## TASK DIRECTIONS
Would you print the records below word for word, without the pictures?

## THE DATA

--

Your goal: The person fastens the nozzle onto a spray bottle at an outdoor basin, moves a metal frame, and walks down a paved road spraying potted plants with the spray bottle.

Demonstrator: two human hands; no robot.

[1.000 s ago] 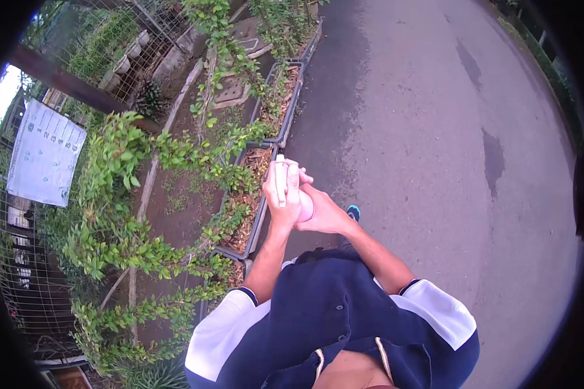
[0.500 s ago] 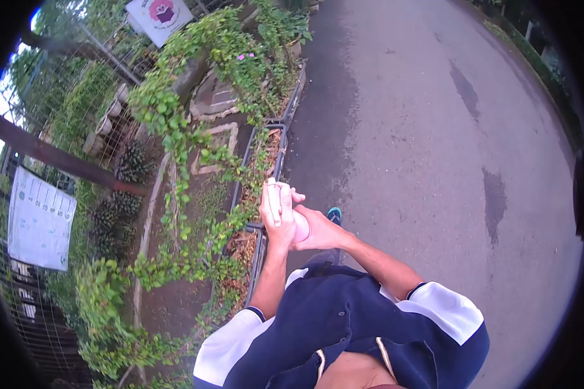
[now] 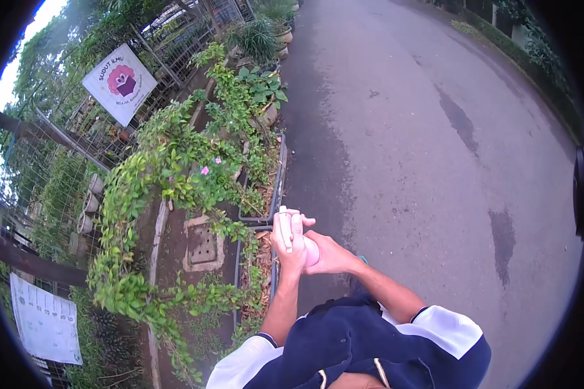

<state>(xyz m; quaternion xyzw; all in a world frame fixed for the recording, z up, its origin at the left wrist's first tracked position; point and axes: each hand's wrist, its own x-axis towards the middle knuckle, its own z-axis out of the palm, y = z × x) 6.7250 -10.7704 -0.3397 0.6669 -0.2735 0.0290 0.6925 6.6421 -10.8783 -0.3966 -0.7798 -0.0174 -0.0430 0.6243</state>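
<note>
In front of my torso, my two hands are held together over the edge between planter and road. My left hand (image 3: 289, 240) is closed, its fingers pointing forward and pressed together. Against it from the right rests my right hand (image 3: 333, 253), its fingers wrapped round and partly hidden behind the left. Between the palms shows a smooth, rounded pink thing (image 3: 312, 252); its kind cannot be made out, as the hands cover most of it.
Grey asphalt road (image 3: 396, 149) runs ahead on the right. Along its left edge lie framed planters (image 3: 280, 178) with leafy vines (image 3: 126, 259) and pink flowers (image 3: 205, 170). Beyond stand a wire fence, a "Sudut Ilmu" sign (image 3: 120, 84) and a white numbered board (image 3: 45, 321).
I have moved forward along the road; the sign, plants and planters sit lower in view. My hands stay clasped together, slightly lower in the picture.
</note>
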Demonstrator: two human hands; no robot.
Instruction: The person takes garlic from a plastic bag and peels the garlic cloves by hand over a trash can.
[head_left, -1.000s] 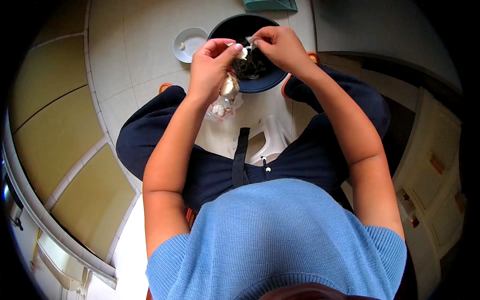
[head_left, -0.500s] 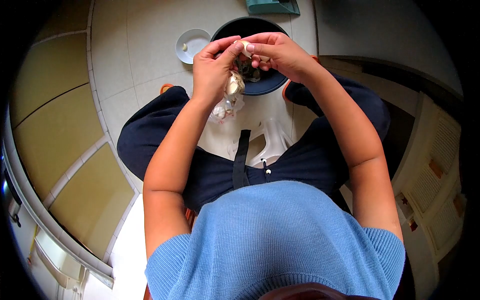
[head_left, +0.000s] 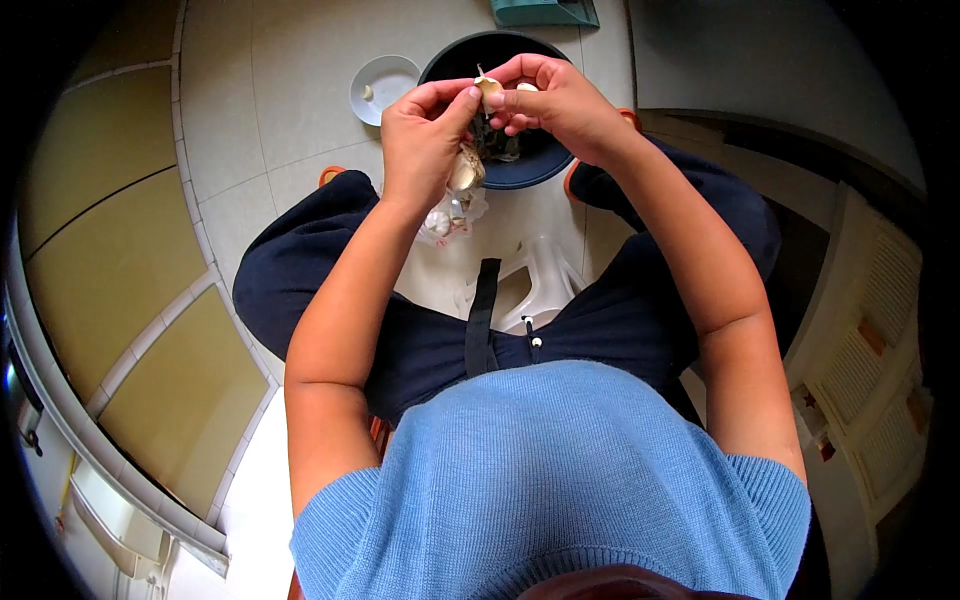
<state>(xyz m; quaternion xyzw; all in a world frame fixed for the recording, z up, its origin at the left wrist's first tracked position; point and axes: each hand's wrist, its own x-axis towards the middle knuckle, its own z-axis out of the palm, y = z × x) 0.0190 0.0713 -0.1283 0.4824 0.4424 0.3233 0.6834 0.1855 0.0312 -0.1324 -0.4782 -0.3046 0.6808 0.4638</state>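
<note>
Above a dark basin (head_left: 535, 178), both hands meet with fingertips close together. My left hand (head_left: 424, 138) is closed, its thumb and finger pinching a curled piece of garlic skin (head_left: 488, 88). A partly broken garlic bulb (head_left: 465, 173) shows under that palm; the lower fingers around it are mostly hidden. My right hand (head_left: 565, 108) is closed too, its thumb and fingertips touching the same skin. A pale peeled garlic clove (head_left: 527, 88) shows among the right fingers. Inside the basin lie dark scraps, partly covered by the hands.
A white plate (head_left: 372, 112) holding one small clove (head_left: 368, 93) stands left of the basin. Below the left hand is a plastic bag of garlic (head_left: 440, 222). A white plastic stool (head_left: 545, 275) sits between the knees. A teal dustpan-like object (head_left: 545, 12) is at the top edge.
The pale clove between the fingertips has given way to a curled piece of skin. A peeled clove now shows farther right, among the right fingers. The arms have barely moved.
</note>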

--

## TASK OUTPUT
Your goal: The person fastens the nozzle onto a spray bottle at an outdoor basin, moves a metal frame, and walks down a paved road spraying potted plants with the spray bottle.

Demonstrator: two human hands; no robot.

[1.000 s ago] 
[0.500 s ago] 
[now] 

<state>(xyz m; quaternion xyzw; all in a world frame fixed for the recording, z up, its origin at the left wrist's first tracked position; point and axes: each hand's wrist, its own x-axis towards the middle knuckle, its own z-axis out of the palm, y = z × x) 6.7250 -10.7704 -0.3397 0.6669 -0.2735 0.0290 0.6925 6.6421 -10.8783 -0.3966 -0.7798 -0.0174 -0.0430 0.6243</state>
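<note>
In front of my torso, my two hands are held together over the edge between planter and road. My left hand (image 3: 289, 240) is closed, its fingers pointing forward and pressed together. Against it from the right rests my right hand (image 3: 333, 253), its fingers wrapped round and partly hidden behind the left. Between the palms shows a smooth, rounded pink thing (image 3: 312, 252); its kind cannot be made out, as the hands cover most of it.
Grey asphalt road (image 3: 396, 149) runs ahead on the right. Along its left edge lie framed planters (image 3: 280, 178) with leafy vines (image 3: 126, 259) and pink flowers (image 3: 205, 170). Beyond stand a wire fence, a "Sudut Ilmu" sign (image 3: 120, 84) and a white numbered board (image 3: 45, 321).
I have moved forward along the road; the sign, plants and planters sit lower in view. My hands stay clasped together, slightly lower in the picture.
</note>
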Demonstrator: two human hands; no robot.
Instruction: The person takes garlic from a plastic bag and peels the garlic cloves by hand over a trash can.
[head_left, -1.000s] 
[head_left, -0.500s] 
[head_left, +0.000s] 
<state>(xyz m; quaternion xyzw; all in a world frame fixed for the recording, z up, its origin at the left wrist's first tracked position; point and axes: each hand's wrist, its own x-axis towards the middle knuckle, its own z-axis out of the palm, y = z × x) 0.0190 0.0713 -0.1283 0.4824 0.4424 0.3233 0.6834 0.1855 0.0312 -0.1324 -0.4782 -0.3046 0.6808 0.4638</state>
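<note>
Above a dark basin (head_left: 535, 178), both hands meet with fingertips close together. My left hand (head_left: 424, 138) is closed, its thumb and finger pinching a curled piece of garlic skin (head_left: 488, 88). A partly broken garlic bulb (head_left: 465, 173) shows under that palm; the lower fingers around it are mostly hidden. My right hand (head_left: 565, 108) is closed too, its thumb and fingertips touching the same skin. A pale peeled garlic clove (head_left: 527, 88) shows among the right fingers. Inside the basin lie dark scraps, partly covered by the hands.
A white plate (head_left: 372, 112) holding one small clove (head_left: 368, 93) stands left of the basin. Below the left hand is a plastic bag of garlic (head_left: 440, 222). A white plastic stool (head_left: 545, 275) sits between the knees. A teal dustpan-like object (head_left: 545, 12) is at the top edge.
The pale clove between the fingertips has given way to a curled piece of skin. A peeled clove now shows farther right, among the right fingers. The arms have barely moved.
</note>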

This output is now finished.